# TASK REQUIREMENTS:
Retype nothing but the lines from the start of the material up to and including the line with "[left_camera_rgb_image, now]". Pictures don't belong in the copy.
***** MATERIAL PROVIDED *****
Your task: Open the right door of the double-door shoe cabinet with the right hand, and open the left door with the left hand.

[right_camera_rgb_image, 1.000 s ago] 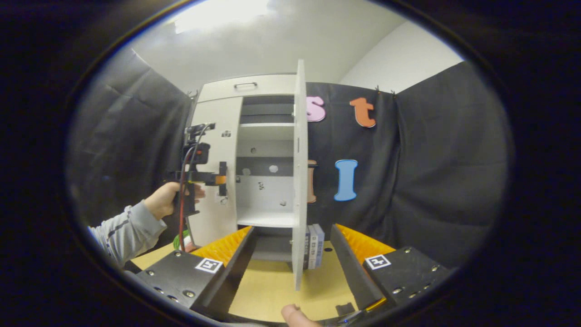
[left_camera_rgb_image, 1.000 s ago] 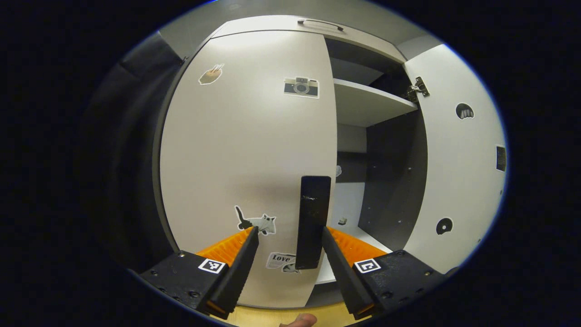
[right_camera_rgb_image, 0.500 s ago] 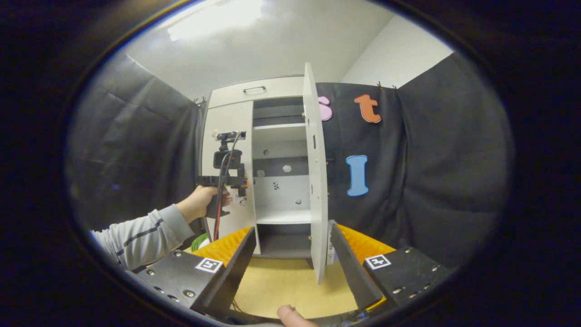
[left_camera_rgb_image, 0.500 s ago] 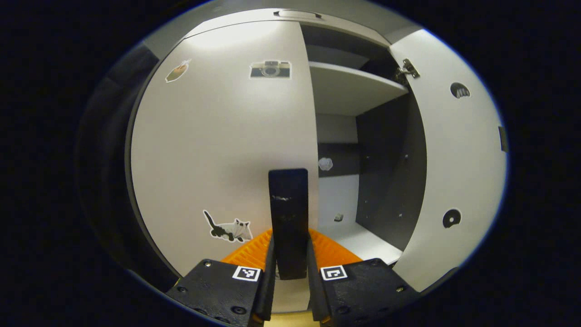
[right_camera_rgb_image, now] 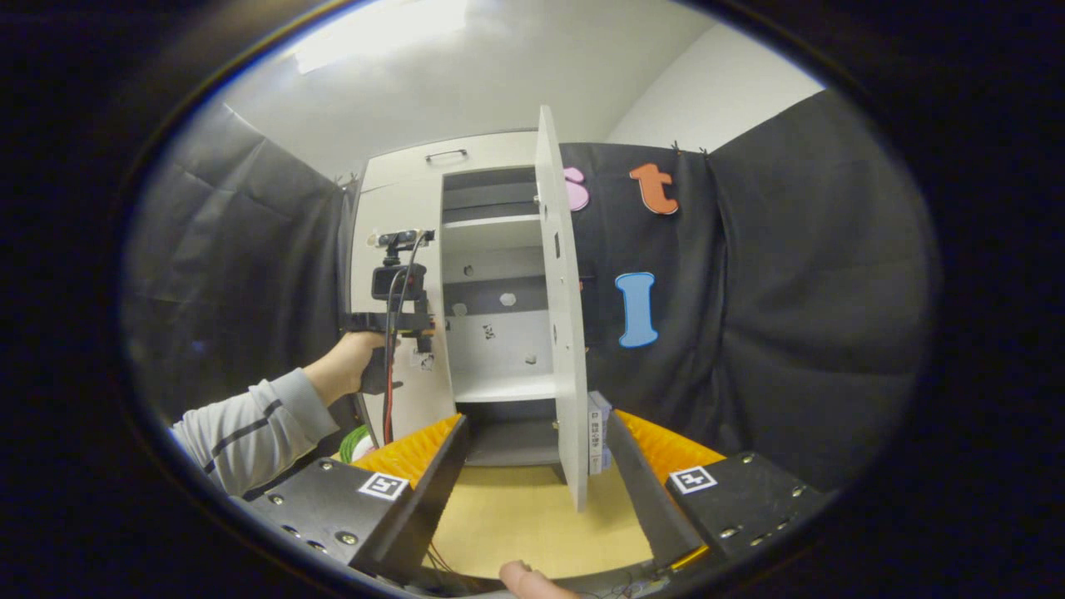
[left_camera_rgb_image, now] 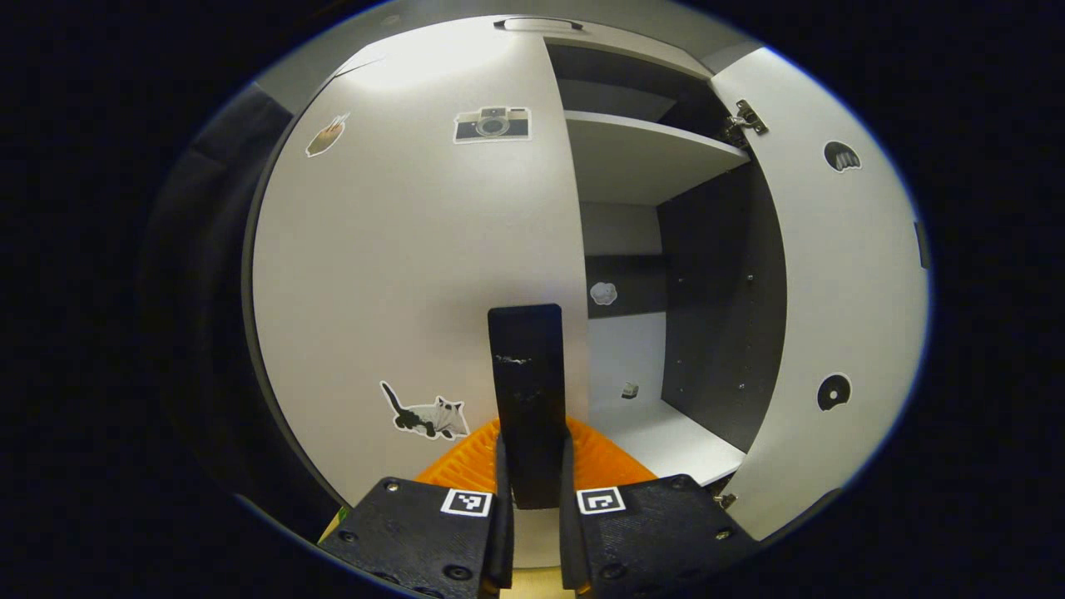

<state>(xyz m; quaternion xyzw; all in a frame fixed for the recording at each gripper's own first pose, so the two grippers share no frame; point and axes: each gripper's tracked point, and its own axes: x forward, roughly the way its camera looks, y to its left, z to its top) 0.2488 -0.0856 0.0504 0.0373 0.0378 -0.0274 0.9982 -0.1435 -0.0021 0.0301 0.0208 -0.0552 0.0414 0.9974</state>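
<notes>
My left hand-held gripper [left_camera_rgb_image: 530,532] is clamped on the handle [left_camera_rgb_image: 526,391] of the left door [left_camera_rgb_image: 416,274] — both fingers press its sides, and the dark bar rises straight ahead between them. The door spreads ahead and to the left of the fingers, carrying a cat sticker [left_camera_rgb_image: 426,413] low down and a camera sticker [left_camera_rgb_image: 491,124] near the top. Just right of the handle the cabinet [left_camera_rgb_image: 632,249] stands open, a shelf [left_camera_rgb_image: 641,158] high up, and the right door [left_camera_rgb_image: 840,291] is swung wide on its hinge [left_camera_rgb_image: 743,121].

My right hand-held gripper [right_camera_rgb_image: 532,491] is spread wide with nothing between its fingers, over the worktop [right_camera_rgb_image: 524,524]. The right door's edge stands ahead between them, apart from both. Farther off to the left, my hand [right_camera_rgb_image: 345,366] holds the other gripper at the left door.
</notes>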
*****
# RESPONSE BELOW:
Your task: Open the right door of the double-door shoe cabinet with the right hand, and open the left door with the left hand.

[right_camera_rgb_image, 1.000 s ago] 
[left_camera_rgb_image, 1.000 s ago] 
[right_camera_rgb_image, 0.500 s ago] 
[left_camera_rgb_image, 0.500 s ago] 
[right_camera_rgb_image, now] 
[left_camera_rgb_image, now] 

The exercise has been answered completely.